April 22nd, 2018 9:21 AM

New York Times political reporter Amy Chozick has written a book about covering both of Hillary Clinton's presidential campaigns called Chasing Hillary. Washington Post book reviewer Carlos Lozada showed that there was a reason the candidate was surrounded by female correspondents. They all felt her pain. 

Chozick is indignant about the prejudice swirling around Clinton’s candidacy and fantasizes about defending her. “Bernie’s supporters, Republicans, and garden-variety Hillary haters always told me it wasn’t about gender,” she writes. “They’d vote for a woman, just not THAT woman. . . . I wanted to scream at every critic that thirty years of sexist attacks had turned her into that woman. That sooner or later, the higher we climb, the harder we work, we all become that woman. (Italics hers, bold is mine.)

Someone needs to tell the Chozicks that not every woman spent her days as a governor's wife coming up with corrupt little schemes of self-enrichment, from Whitewater to the quick $100,000 gain on the cattle-futures market. But more importantly, not every woman tolerates serial infidelity so she can run for president one day. 

Chozick was upset that Hillary was so hostile to her, but if wasn't really about her. It was about Hillary's hatred of The New York Times, which broke the Whitewater story on March 8, 1992 and the cattle-futures story on March 18, 1994. 

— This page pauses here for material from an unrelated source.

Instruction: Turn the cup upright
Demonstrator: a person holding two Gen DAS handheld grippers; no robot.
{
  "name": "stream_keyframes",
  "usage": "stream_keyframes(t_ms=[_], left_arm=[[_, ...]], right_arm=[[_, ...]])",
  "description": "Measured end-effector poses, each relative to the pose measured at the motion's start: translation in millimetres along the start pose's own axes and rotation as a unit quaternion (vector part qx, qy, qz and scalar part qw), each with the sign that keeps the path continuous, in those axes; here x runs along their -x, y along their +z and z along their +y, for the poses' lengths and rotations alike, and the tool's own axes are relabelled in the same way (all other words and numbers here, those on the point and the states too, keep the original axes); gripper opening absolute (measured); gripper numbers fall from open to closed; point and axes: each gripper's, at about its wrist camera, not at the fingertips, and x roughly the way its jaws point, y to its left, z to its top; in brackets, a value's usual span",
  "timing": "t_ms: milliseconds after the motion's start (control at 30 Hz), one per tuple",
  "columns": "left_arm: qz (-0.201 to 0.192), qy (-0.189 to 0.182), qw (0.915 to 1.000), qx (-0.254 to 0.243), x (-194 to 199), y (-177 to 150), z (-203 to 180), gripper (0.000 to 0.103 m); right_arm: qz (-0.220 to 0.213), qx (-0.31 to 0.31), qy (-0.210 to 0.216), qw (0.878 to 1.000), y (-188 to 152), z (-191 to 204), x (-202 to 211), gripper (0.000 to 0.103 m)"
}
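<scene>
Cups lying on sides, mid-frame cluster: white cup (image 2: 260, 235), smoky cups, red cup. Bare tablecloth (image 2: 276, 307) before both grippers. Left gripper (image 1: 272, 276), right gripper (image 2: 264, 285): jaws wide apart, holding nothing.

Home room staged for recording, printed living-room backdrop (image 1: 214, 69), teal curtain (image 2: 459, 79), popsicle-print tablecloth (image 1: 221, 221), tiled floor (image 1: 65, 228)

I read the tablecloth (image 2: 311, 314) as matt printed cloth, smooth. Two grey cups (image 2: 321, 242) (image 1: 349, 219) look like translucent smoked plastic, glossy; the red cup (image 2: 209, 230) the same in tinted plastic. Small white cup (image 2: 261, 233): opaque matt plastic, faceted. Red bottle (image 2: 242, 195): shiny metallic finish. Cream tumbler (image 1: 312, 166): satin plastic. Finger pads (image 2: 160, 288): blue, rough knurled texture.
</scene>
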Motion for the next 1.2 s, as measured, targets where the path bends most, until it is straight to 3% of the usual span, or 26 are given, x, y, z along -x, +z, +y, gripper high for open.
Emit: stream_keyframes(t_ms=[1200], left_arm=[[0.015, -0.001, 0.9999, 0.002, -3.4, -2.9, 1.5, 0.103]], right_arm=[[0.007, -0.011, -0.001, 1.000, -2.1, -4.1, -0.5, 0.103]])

The author believes that her own coverage of Clinton was “neutral to positive, with plenty of wet kisses thrown in,” even declaring once that “part of a campaign reporter’s job is allowing yourself to be used.” Yet Chozick acknowledges the Clinton camp’s enduring suspicion of the Times, dating to its Whitewater coverage in the 1990s. In the case of the emails story, she has some sympathy for Clinton. “Ever since that first news conference, there was an insatiable appetite for email-related stories. I can’t explain it exactly except to compare it to a fever that spread through every newsroom and made us all salivate over the tiniest morsels...I never agreed with Hillary that her email server was a nonstory, especially after the FBI opened its investigation, but I would regret — and even resent — that it became the only story.” (Italics hers, bold mine.)

That simply not true at all. MRC research director Rich Noyes reported the e-mail scandal was about one-sixth of Hillary's evening-news coverage in the campaign, and that total was about one-fourth the amount of the time these programs spent on Trump controversies and scandals. But who can get convince the "wet kisses" reporter?

The first time Chozick, as a young reporter covering the 2008 campaign for The Wall Street Journal, attended a Hillary Clinton town hall, she briefly stood up and started clapping when the candidate walked in. (“What the hell are you doing?” a colleague admonished, tugging at her coat.) The day after the 2016 election, Chozick sat in her cubicle and wrote the “how she lost” story. “Then I finally cried,” she writes.

When she felt insecure at work, Chozick would channel Clinton. “I adopted Hillary’s mood,” she recalls. “I went around despondent and aggrieved, pissed off at the world, at my editors, at myself for not being ‘likable enough.’ ” But that’s not the Clinton she wants to remember, Chozick concludes. She wants to remember the Hillary who “tried to hold it all together — her marriage, her daughter, her career, her gender, her country.”